• İSTANBUL
  • İMSAK
    00:00
    GÜNEŞ
    00:00
    ÖĞLE
    00:00
    İKİNDİ
    00:00
    AKŞAM
    00:00
    YATSI
    00:00
  • 0.0
  • 0.0
  • 0.0
Ali Sandıkçıoğlu
Ali Sandıkçıoğlu
..
TÜM YAZILARI

Önce tedbir sonra tevekkül…

09 Mayıs 2020
A


Ali Sandıkçıoğlu İletişim: [email protected]

Tevekkül: “Bir Müslümanın herhangi bir iş hakkında istediği sona ulaşmak için gerekli olan ve üzerine düşen her türlü çalışmayı yaptıktan sonra, ötesini Allah’a (CC) bırakması, havale etmesidir.” Esasında bu tarif de amel cihetinden değerlendirildiği için tevekkülü tam detaylı anlatmamaktadır. Müslüman her an, her vakit ve her işte Rabbine tevekkül etmelidir. Eski ifade ile Müslüman “Mütevekkil” olmalıdır. Müslümanın tam olarak Allah’a (CC) tevekkül etmesi, iman noktasından nerede olduğunu gösterir. Mümin olan ister maddi ister manevi olsun, işlerine başlamadan önce mutlaka Allah’a (CC) tevekkül etmelidir. Tevekkül Müslümanın sadece amel yönü ile ilgili değildir. İman boyutu ve hayatın her noktasında olmalıdır.

Hz. Peygamber Efendimiz (SAS) eve giren, evden çıkan Müslümana şu şekilde dua etmelerini tavsiye etmişlerdir: “Ey Allah’ım senden giriş ve çıkışın en hayırlısını istiyorum. Allah’ın adıyla girdik ve (yine) Allah’ın adıyla çıktık. Rabbimiz olan Allah’a dayandık desin, sonra ev halkına selam versin.” (Ebu Davut, 102-103). Bir başka hadisi şerifinde ise Peygamber Efendimiz (SAS) şöyle buyurmaktadır: “Allah’ın adıyla Allah’a güvendim, Allah’a dayandım, çaba ve güç gösterebilmemiz ancak Allah’ın izni iledir derse kendisine ihtiyaçların karşılandı koruma altına alındı denilir ve şeytan o kimseden uzaklaşır.” (Ebu Davut Edep, 27).

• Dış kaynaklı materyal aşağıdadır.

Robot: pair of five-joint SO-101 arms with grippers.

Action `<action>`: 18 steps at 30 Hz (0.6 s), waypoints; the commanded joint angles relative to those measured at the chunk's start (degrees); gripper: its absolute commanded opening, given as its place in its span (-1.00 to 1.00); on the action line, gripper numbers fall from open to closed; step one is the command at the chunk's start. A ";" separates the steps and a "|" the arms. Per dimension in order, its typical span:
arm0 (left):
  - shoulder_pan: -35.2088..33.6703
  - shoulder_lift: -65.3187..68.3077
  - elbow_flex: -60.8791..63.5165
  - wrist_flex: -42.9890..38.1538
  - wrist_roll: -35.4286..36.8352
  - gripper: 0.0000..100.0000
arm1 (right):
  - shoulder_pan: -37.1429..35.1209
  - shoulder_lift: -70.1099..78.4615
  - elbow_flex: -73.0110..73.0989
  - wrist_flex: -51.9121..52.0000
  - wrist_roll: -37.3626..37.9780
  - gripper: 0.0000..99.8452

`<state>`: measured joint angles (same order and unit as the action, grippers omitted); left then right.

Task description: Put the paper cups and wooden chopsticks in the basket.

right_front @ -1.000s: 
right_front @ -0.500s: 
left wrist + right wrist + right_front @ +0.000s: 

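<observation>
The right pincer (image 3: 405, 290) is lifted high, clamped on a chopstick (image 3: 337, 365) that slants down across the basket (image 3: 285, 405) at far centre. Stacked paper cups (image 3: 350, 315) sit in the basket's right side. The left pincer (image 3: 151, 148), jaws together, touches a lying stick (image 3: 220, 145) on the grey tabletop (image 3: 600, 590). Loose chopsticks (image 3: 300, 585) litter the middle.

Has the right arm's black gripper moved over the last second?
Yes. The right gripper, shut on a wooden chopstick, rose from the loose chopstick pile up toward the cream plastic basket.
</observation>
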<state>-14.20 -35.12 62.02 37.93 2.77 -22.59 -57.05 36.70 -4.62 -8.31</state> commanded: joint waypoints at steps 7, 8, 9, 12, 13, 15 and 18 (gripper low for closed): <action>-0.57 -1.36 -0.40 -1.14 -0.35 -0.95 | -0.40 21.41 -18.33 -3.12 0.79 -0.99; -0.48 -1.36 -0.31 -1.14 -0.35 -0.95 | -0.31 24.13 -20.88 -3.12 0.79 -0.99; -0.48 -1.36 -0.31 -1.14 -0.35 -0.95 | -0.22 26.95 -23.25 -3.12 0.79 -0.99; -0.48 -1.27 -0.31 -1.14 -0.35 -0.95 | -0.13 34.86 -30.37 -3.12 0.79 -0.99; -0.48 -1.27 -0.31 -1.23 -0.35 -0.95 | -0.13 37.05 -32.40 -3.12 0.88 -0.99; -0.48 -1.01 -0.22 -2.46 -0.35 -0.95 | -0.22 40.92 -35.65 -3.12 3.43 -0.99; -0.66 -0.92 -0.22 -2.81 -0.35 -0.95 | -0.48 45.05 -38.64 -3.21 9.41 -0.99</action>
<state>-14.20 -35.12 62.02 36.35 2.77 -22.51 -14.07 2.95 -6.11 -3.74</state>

Tevekkül Müslümanlar için asla bir tembellik kapısı değildir. Her başlayacağı, yapmak istediği işin başında Müslüman önceden gerekli maddi tedbirleri alacak, ondan sonra âlemlerine Rabbine tevekkül edecek. Yani önce tedbir, sonra tevekkül. Herkes çalışıp bir şey ile meşgul olurken, nafakasının peşinden koşarken; biz hiçbir şey yapmadan tevekkül, ediyorum diyerek tembel tembel oturmamız asla doğru değildir. Mübarek dinimiz İslam; böyle bir tevekküle, miskinliğe pejmürdeliğe, asalak yaşamaya hiçbir şekilde izin vermez. Konumuzla alakalı olduğu için Akif’in birkaç mısraına burada yer verelim:

“Çalış dedikçe şeriat, çalışmadın, durdun.

Onun hesabına birçok hurafe uydurdun!

Sonunda bir de “TEVEKKÜL” sokuşturup araya,

Zavallı dini çevirdin onunla maskaraya!

Dinimize göre bütün gayretler harcandıktan, tüm gayretli çalışmalar yapıldıktan sonra Allah (CC) Hazretlerine tevekkül edilir. Mevla’nın takdirine boyun eğilir. Çalışmak istemeyen bazı insanlar yanlış olarak tevekkülü kendilerine bir kurtarıcı gibi kullanmak istiyorlar.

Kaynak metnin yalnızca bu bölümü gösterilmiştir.